By Cameron Shanks, investment analyst at Aegon Asset Management
In the farmlands of Northeast Louisiana, a new crop is taking root. For over a century, Richland Parish has been synonymous with agricultural abundance, but this month, Meta Platforms announced it was cultivating a $10bn data centre project in the region.
At four million square feet, the campus is more than twice the size of Grand Central Station. This development aligns with a boom in data centre construction, driven by the growing demands of artificial intelligence.
While AI dominates boardroom chatter, many companies are still grappling with its practical application. The real action is taking place behind the scenes. The tangible reality of AI is large data centres, with vast halls of server racks hosting cutting-edge computing power.
Data centres can be split into three building blocks: the shell, grey space, and white space. The shell encompasses land development and the building structure, while the grey space includes the electrical power and cooling systems. The white space contains the IT equipment that powers modern digital operations.
The shell
Data centre construction projects are complex and can take up to seven years before the facility is operational. The construction phase involves erecting the core building structure, installing power substations, and setting up critical infrastructure.

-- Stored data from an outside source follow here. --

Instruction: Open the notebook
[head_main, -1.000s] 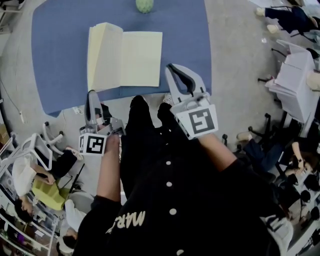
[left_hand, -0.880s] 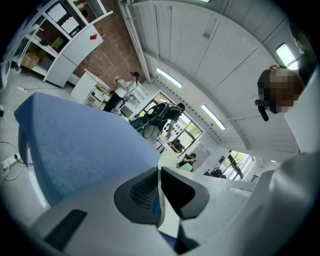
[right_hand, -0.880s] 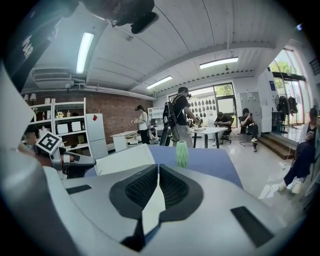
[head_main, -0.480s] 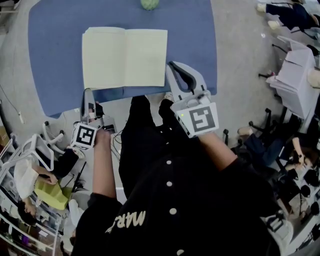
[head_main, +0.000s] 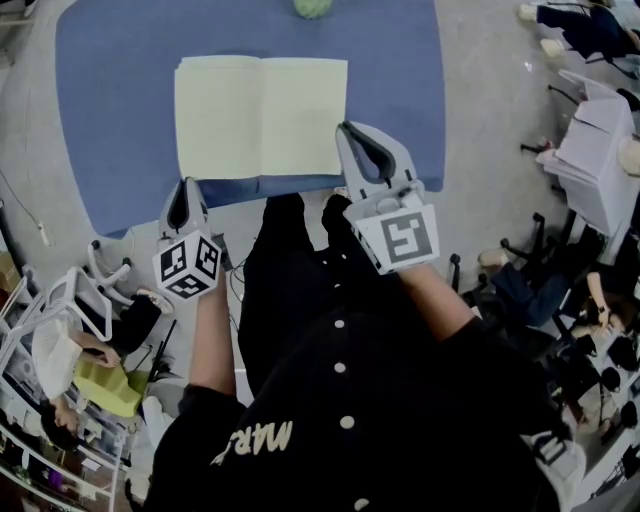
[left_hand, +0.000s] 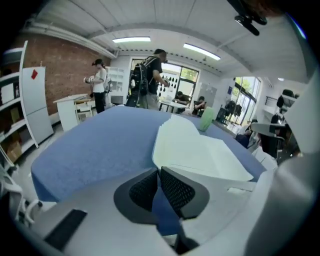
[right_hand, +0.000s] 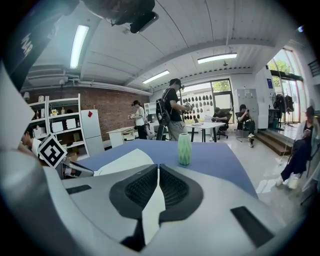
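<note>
Left gripper (head_main: 186, 190): jaws closed tip to tip, empty — just off the table's near edge.
Right gripper (head_main: 346, 130): jaws closed, empty — tips by the notebook's near right corner.
Table (head_main: 110, 120): blue top.
Notebook (head_main: 262, 117): open flat on it, blank pages up.
Vase (head_main: 313, 7): green, far edge.

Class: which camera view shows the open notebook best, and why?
Head view: the notebook lies open, both pages nearly whole from above. The left gripper view shows it slanted; the right gripper view only part of one page.
</note>
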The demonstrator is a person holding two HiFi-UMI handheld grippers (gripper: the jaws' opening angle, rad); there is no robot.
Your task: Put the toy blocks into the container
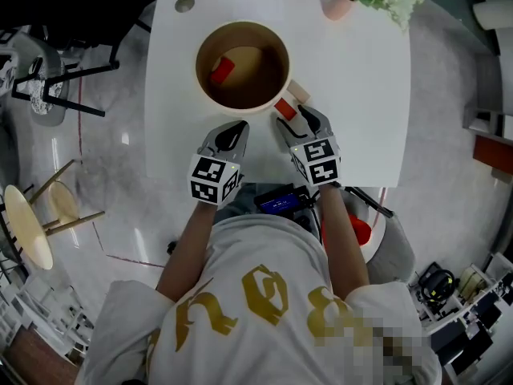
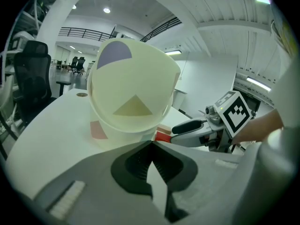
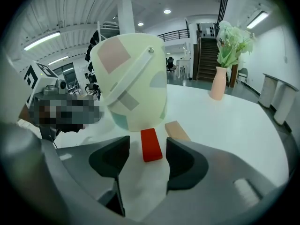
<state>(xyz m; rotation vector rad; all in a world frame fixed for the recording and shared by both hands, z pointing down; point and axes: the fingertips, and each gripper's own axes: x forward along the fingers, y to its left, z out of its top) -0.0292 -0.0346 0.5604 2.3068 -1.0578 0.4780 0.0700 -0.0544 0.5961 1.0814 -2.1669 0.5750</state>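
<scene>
I see the white square table (image 1: 361, 95) filling the upper middle of the head view. The cream round plastic bucket (image 1: 199, 70) stands on it, left of centre. Just below the bucket, my left gripper (image 2: 151, 144) has its jaws together on nothing. My right gripper (image 3: 147, 143) has its jaws apart either side of a red rectangular block (image 3: 151, 144) lying flat on the table, pads clear of it. A tan rectangular block (image 3: 177, 130) lies just to its right. A second red block (image 1: 222, 70) lies inside the bucket.
</scene>
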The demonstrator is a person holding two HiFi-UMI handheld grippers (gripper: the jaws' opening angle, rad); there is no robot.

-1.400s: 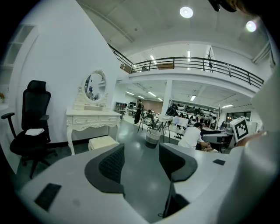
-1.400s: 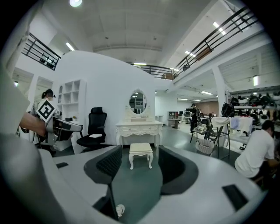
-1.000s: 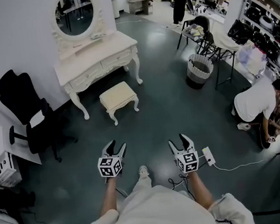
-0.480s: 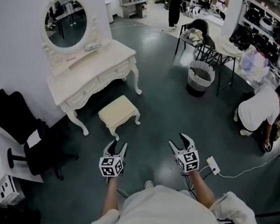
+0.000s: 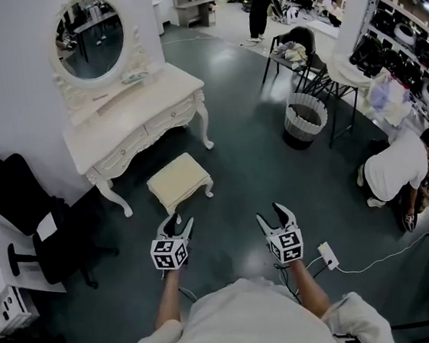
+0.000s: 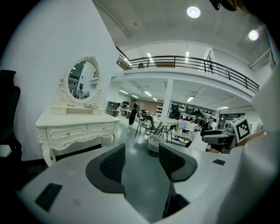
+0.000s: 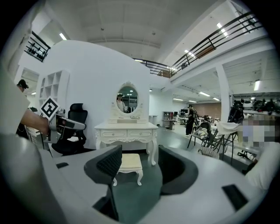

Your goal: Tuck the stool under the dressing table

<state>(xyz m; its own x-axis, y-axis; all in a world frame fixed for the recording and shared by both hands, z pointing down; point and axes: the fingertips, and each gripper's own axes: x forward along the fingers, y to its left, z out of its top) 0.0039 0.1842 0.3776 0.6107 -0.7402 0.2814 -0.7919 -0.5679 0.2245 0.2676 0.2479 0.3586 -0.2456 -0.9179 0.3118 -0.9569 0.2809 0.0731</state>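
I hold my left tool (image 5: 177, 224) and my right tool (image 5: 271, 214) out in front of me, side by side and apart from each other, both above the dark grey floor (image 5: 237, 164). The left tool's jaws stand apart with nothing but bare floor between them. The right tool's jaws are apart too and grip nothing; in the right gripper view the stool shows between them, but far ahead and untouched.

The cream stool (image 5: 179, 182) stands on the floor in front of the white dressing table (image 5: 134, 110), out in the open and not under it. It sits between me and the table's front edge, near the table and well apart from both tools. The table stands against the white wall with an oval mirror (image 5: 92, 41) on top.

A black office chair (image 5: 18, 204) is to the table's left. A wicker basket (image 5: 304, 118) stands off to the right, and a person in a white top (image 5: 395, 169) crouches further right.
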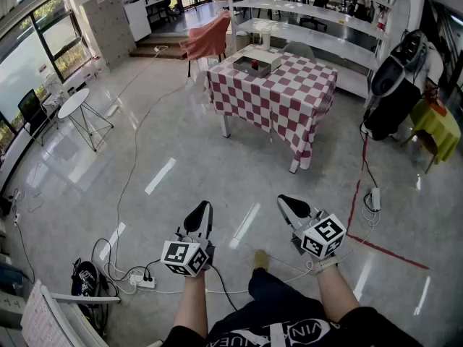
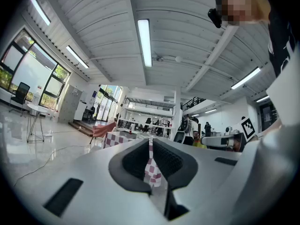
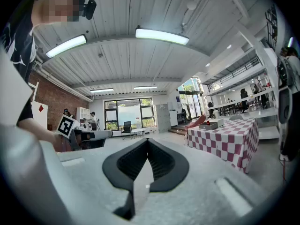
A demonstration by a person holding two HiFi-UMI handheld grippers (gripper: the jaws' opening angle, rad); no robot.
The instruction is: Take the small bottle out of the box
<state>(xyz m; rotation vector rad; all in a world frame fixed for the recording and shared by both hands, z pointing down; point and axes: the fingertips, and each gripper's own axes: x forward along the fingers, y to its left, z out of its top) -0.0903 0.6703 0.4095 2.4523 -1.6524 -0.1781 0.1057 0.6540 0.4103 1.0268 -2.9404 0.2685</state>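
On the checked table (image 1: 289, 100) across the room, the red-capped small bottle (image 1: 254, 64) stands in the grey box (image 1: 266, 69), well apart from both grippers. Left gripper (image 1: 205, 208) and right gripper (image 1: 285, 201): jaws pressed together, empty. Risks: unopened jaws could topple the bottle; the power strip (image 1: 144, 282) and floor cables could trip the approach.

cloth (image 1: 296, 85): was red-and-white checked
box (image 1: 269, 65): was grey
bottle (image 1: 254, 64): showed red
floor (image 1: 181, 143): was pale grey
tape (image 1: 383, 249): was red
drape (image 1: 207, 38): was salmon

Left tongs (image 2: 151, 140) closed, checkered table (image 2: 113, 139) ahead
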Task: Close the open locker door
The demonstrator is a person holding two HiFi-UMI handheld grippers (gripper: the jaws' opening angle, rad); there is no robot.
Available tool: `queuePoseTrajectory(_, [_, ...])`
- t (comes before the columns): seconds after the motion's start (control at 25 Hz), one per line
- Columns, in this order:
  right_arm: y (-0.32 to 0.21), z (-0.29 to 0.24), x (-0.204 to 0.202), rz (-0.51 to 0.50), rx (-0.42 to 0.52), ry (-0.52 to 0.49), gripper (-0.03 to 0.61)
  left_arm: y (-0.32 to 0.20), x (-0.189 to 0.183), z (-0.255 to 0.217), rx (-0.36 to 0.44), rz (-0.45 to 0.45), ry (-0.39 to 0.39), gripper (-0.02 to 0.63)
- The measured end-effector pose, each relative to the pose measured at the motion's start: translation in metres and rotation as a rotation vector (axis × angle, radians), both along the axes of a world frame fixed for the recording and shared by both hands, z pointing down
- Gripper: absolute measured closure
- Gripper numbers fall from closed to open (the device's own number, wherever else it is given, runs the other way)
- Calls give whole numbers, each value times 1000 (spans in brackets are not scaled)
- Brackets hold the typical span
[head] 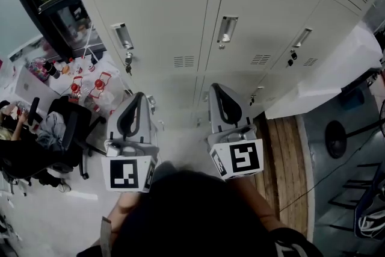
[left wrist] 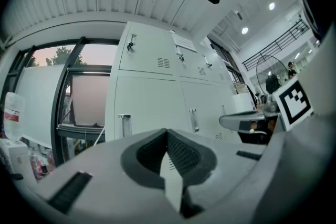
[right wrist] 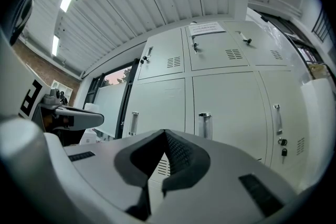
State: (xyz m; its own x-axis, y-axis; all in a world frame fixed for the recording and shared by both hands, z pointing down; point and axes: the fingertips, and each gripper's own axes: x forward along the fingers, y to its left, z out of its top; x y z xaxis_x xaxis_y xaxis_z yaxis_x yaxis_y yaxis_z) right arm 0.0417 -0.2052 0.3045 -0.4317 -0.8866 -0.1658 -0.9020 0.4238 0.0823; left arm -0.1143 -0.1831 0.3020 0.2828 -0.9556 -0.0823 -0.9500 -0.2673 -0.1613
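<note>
Head view: locker doors (head: 150, 15) ahead stand shut, contents hidden.

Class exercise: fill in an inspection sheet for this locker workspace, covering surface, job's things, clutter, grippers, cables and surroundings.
Surface: pale floor; wooden strip at right.
Job's things: grey lockers; white panel juts out at right, possibly the open door.
Clutter: bottles with red on them, at left.
Grippers: left gripper and right gripper both shut, empty, clear of the lockers.
Cables: thin cable across the floor at right.
Surroundings: office chair, window, fan.
</note>
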Motion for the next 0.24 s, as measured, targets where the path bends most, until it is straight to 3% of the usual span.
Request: queuePoseTrajectory(0.24, [-3, 1, -4, -8, -1, 0, 563, -3, 1, 0, 1, 5, -6, 612])
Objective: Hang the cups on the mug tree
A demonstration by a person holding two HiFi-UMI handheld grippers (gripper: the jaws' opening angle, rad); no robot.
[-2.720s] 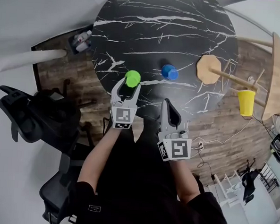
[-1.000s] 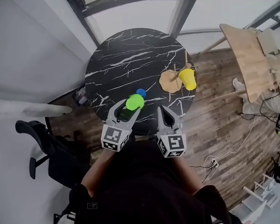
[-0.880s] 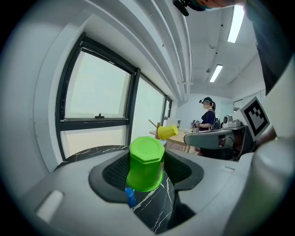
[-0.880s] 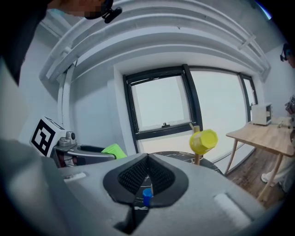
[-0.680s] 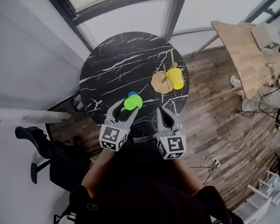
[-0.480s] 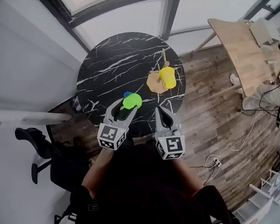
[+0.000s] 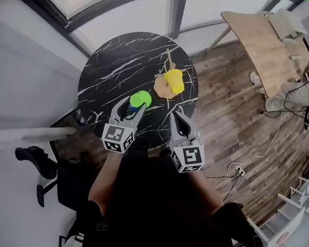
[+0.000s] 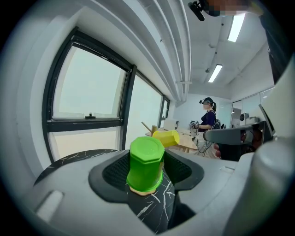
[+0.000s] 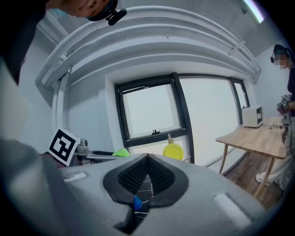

Meta’s Louisiana site illustrates the scale of such an undertaking, where, at its peak, the project will have 5,000 construction workers onsite.
Large-scale construction activity presents opportunities for equipment rental company United Rentals, which offers a one-stop-shop solution for project needs. By providing rental equipment such as excavators and aerial handlers, as well as site security systems including turnstiles and access control, United Rentals captures a portion of the total project cost.
Grey space
AI data centres are power-hungry. Large language models like ChatGPT consume over eight times the electricity per request compared to a typical Google search, and each new generation of AI chips demands even more power.
Access to the main grid has become a critical factor in determining the location of AI data centres. This year, Amazon purchased a campus directly adjacent to a nuclear power plant.
When a data centre is connected to the grid, electricity entering the facility is processed through switchgear and transformers. It then flows through power distribution units before ultimately supplying the facility’s cooling systems and IT infrastructure.
Both Eaton and Schneider Electric provide a range of electrical equipment designed to optimize power distribution throughout these facilities.
In the event of grid failure, backup power generators are essential for AI data centres to ensure continuous uptime and protect against data loss. These systems respond rapidly to outages, maintaining power for extended periods to support the high energy demands of AI computing.
As large language models (LLMs) continue to push the boundaries of compute power, data centres face a new challenge: heat generation. AI servers produce intense heat and must be cooled to stay running. Traditional data centres were designed like cold storage rooms, relying on industrial-scale air conditioning. However, the focus is shifting toward more targeted approaches that extract heat directly at the chip level.
Schneider Electric and Delta Electronics are leading the way in innovative cooling methods, utilizing liquid instead of air. While these techniques are still in their early stages, they are gaining traction in AI data centres due to their superior ability to dissipate heat in high-density computing environments.
Liquid cooling also reduces the energy consumption of data centres. Schneider Electric estimates that cooling systems account for 50% of a data centre’s power usage, making these techniques a valuable solution to alleviate the strain on the limited capacity of the US electricity grid.
AI paying dividends
For the companies mentioned, we anticipate that the continued demand for AI will drive strong growth in both earnings and dividends. This convergence of data centre expansion needs presents a compelling case for investors seeking exposure to the AI theme through established companies with strong dividend growth potential. Our central conviction is that the growth in dividend income dominates equity returns through time.
While the stocks are not typically considered high yield, distributing around one third of profits to shareholders, this illustrates a dividend sweetspot. Companies that strike the optimal balance between returning capital to shareholders and reinvesting profits in the business to fuel future earnings growth. When combined with long-term holding periods, shareholders in such companies are often rewarded.